Tras casi 10 horas, se levantó el paro de trenes que afectaba a los servicios de todo el país y llevó a más de un millón de usuarios a buscar alternativas para llegar a sus trabajos. El ministro de Transporte, Alexis Guerrera, calificó de "atípica" a la medida de fuerza, ya que "no se le realizaba al Ministerio ni en reclamo por una cuestión salarial".
"Es un paro atípico porque no se le realizaba al Ministerio de Transporte o en reclamo por una cuestión salarial, sino que La Fraternidad hacía un pedido muchísimo más amplio, más profundo, que tiene que ver con la defensa del sistema ferroviario nacional, viéndose afectado por la decisión judicial producto del descarrilamiento del tren que circula de Constitución a Bahía Blanca", explicó Guerrera.
"Lo que estamos haciendo desde el Ministerio de Transporte y los organismos que intervienen, como la Junta de Seguridad de Transporte y la Comisión Nacional de Regulación del Transporte, es el vínculo con el juzgado para que se sigan rehabilitando los distintos tramos, ya está en funcionamiento hasta Cañuelas, esperamos poder reactivar la semana que viene el tramo a Bahía Blanca", continuó el ministro.
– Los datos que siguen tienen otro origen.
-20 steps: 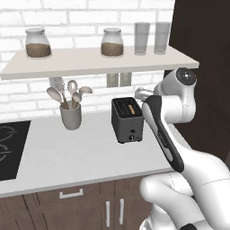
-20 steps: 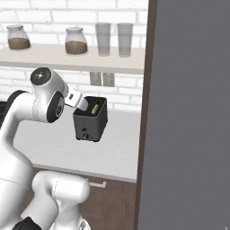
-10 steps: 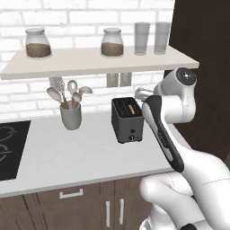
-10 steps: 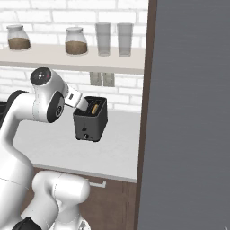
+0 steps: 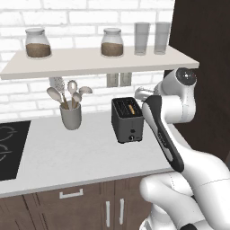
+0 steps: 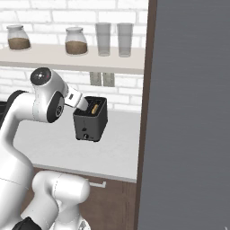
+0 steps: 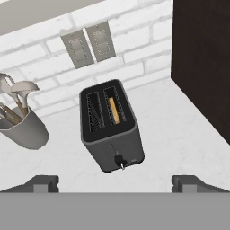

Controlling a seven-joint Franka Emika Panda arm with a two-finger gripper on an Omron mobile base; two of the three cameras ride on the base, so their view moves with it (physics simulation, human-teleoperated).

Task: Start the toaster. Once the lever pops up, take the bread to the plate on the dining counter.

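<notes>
The dark toaster [image 7: 111, 130] stands on the pale worktop [image 7: 175, 134] just ahead of my gripper [image 7: 115, 184], narrow front face toward me. My gripper hangs above and short of it, open, with nothing between its fingertips [image 7: 42, 182]. A thin edge of tan bread [image 7: 115, 110] sits low in the right slot. The small dark lever [image 7: 118, 160] sits at the lower end of its thin track on the front face. From the base, the toaster [image 5: 128, 119] [image 6: 91, 118] shows with bread [image 5: 131, 109] [image 6: 95, 108] in one slot. The plate and dining counter are out of view.
A grey utensil cup [image 5: 71, 114] stands left of the toaster, and a black cooktop [image 5: 9, 148] lies further left. A shelf [image 5: 94, 60] with jars and glasses runs overhead. A tall dark cabinet [image 7: 202, 58] walls off the right. Wall outlets [image 7: 90, 45] sit behind the toaster.
</notes>
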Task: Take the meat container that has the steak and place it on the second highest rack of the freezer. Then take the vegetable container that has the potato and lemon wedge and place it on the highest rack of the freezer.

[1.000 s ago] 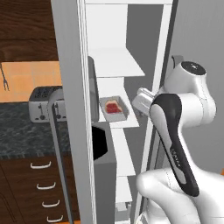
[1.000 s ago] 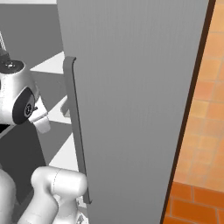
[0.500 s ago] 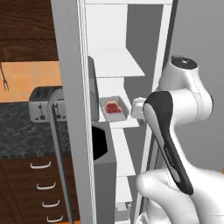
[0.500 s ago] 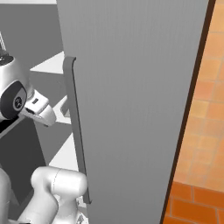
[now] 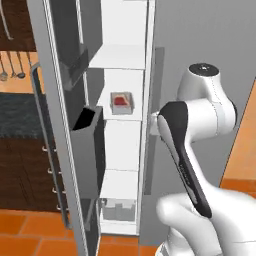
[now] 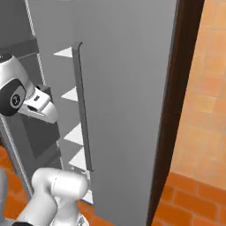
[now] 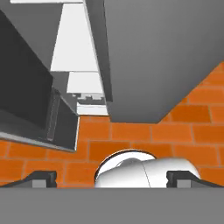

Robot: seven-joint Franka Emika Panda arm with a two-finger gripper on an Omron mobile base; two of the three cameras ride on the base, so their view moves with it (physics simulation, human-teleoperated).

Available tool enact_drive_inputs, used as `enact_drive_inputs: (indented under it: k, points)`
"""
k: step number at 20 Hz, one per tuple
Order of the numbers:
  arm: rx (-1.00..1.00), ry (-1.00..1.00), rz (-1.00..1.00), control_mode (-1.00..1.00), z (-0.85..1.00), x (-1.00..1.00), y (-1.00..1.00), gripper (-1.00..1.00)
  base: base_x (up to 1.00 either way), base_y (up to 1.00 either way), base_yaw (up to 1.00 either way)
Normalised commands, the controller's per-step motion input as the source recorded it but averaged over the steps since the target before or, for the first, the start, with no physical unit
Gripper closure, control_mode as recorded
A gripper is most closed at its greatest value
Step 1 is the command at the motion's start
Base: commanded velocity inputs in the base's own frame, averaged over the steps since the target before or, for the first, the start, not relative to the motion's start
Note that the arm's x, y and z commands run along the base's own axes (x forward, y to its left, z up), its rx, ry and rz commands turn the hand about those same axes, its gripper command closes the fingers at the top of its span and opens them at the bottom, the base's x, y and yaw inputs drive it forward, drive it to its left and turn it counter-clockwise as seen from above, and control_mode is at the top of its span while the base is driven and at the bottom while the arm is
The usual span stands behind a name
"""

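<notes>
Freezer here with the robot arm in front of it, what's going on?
The tall light grey freezer stands open, and a small clear container holding the red steak sits on a flat white shelf inside, second from the top of those in sight. The white arm's gripper is outside the compartment, pointing down at the orange tile floor with its small dark fingers apart and nothing between them. The potato and lemon container is not yet on a rack.

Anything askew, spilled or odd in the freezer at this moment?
Nothing stands out. The meat container sits flat and upright on the second highest rack of the freezer, steak inside, nothing spilled. The gripper is outside the freezer, open and empty.
</notes>
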Motion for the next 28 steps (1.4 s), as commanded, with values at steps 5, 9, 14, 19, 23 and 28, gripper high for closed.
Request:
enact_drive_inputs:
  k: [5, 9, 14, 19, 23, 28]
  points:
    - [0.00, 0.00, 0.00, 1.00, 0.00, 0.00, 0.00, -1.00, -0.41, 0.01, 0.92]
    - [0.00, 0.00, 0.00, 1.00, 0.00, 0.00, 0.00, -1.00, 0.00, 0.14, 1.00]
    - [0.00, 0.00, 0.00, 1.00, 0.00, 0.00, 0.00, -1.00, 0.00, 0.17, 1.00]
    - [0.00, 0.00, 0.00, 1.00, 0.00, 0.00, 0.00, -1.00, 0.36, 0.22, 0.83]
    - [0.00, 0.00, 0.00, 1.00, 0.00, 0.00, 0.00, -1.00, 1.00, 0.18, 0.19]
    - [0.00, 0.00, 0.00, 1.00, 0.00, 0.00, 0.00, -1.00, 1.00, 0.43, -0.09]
El martes por la tarde, autoridades de Transporte tendrán una reunión con las concesionarias del sistema ferroviario de cargas. "Queremos que comience rápidamente a realizar las reparaciones que se necesitan en Olavarría hacia Bahía Blanca, para que el transporte de pasajeros pueda ser reactivado a la brevedad", detalló Guerrera.
El paro tuvo su origen en la orden judicial emitida el 14 de marzo por el juez federal de Azul, Gabriel Di Giulio, que suspendió el servicio de trenes entre Constitución y Bahía Blanca luego de que el 8 de este mes una formación descarrilara a la altura de Olavarría, con 479 pasajeros a bordo.
Ante esto, La Fraternidad decidió la medida de fuerza "en defensa de la industria ferroviaria y los puestos de trabajo vulnerados por las medidas judiciales dispuestas en suspender los servicios ferroviarios Buenos Aires Bahía Blanca y las irregularidades en la compra fantasma de pasajes en servicios ferroviarios que agotan las disponibilidades y transfieren pasajeros al autotransporte".
"Estamos siendo intermediarios entre La Fraternidad y el magistrado", afirmó Guerrera. "Nosotros nutrimos el expediente para llevarle tranquilidad al juez en las medidas de seguridad para que se sienta cómodo para rehabilitar el servicio", finalizó.